Starting in Postgres 15, you can mark a unique index as NULLS NOT DISTINCT. Before that, Postgres always lets you have multiple NULL values in a column included in a unique index. I want to ensure that you can't have duplicate ExtIDs with NULL payloads (preserving the old constraint). I also want to make sure that the payloads are unique. Using two partial indexes communicates this to Postgres. I agree it's a little cumbersome, but it should be harmless. The only other idea I came across is to coalesce the potentially NULL columns in the index, but you would have to decide on a sentinel value to replace NULL, which seems worse to me.

It looks like the changes fail because CI doesn't know to use the model updates in D8759.
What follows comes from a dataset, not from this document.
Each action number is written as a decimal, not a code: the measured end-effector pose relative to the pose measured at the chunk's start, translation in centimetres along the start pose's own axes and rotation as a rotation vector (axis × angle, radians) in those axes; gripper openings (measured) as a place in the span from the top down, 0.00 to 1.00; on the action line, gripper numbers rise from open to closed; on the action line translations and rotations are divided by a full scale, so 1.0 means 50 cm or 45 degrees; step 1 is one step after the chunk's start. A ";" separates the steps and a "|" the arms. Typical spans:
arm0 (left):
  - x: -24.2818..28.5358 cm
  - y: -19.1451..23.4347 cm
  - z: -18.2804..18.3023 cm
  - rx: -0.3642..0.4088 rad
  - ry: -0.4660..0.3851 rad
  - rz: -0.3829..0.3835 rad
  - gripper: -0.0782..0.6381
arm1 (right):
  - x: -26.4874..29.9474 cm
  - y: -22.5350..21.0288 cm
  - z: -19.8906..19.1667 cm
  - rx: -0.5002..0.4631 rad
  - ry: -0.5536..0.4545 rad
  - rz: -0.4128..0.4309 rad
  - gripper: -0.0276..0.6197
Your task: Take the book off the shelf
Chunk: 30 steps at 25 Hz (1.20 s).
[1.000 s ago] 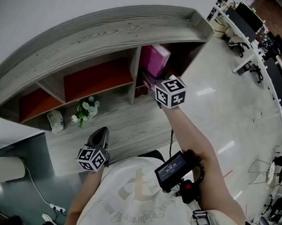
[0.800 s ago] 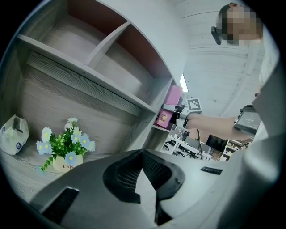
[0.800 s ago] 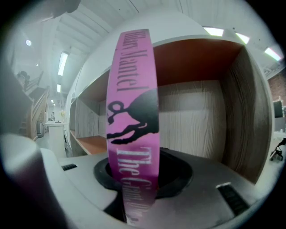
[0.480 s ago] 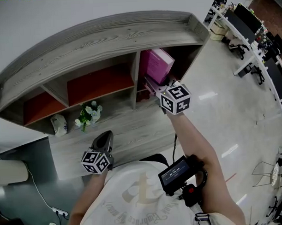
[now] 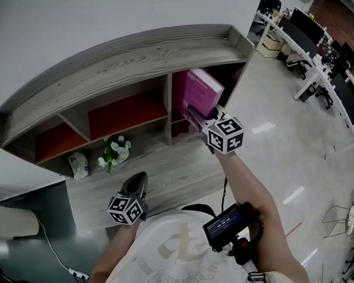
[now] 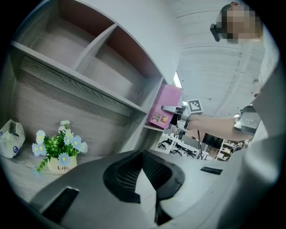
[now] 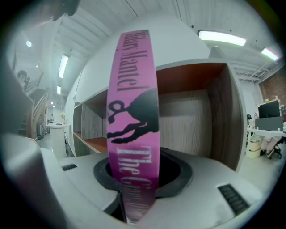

yes, the ci build uses pulled dependencies out of the requirements* files (pulled from pypi.org).

Is there something I can do to fix it

Well, you could tweak the requirements-swh.txt to target a specific swh.model commit (and then update yet again that diff).
as in [1] (i'm targetting the line inside the requirements-swh.txt, prior to my old comment there).
But that feels like a lot of fumbling around (which you'll have to revert prior to landing this).

or...

[1] https://forge.softwareheritage.org/D8539#inline-60772

or do I just wait to run CI after D8759 is landed?

... you can just wait for the other diff to land and a new swh.model is released (which
will do as soon as this gets landed to unstuck this).

Cheers,

ardumont added a subscriber: vsellier.Oct 31 2022, 2:54 PM

ardumont added inline comments.

swh/storage/cassandra/schema.py
283	@vsellier heads up ^

olasd added a subscriber: olasd.Nov 2 2022, 2:39 PM

olasd added inline comments.

swh/storage/sql/60-indexes.sql
328–331	Is there any reason to distinguish these two indexes? PostgreSQL can index null columns just fine.

samplet added inline comments.Nov 2 2022, 10:06 PM

swh/storage/sql/60-indexes.sql
328–331	With one index, Postgres will allow duplicate rows (provided the payload is null). This is because it does not treat the null payloads as equal for the purposes of the unique constraint. I mentioned this in my comment here: D8760#228500. To be more concrete, here's an example: create table test (a integer not null, b integer); create unique index on test (a, b); insert into test (a) values (1), (1); select * from test; This will result in: a \| b ---+--- 1 \| 1 \| (2 rows) Intuitively, you would think it would violate the unique constraint, but it doesn't. Using one index and allowing null payloads amounts to saying "everything with a payload is unique." Using two indexes is like saying "(1) everything without a payload is unique, and (2) everything with a payload is unique."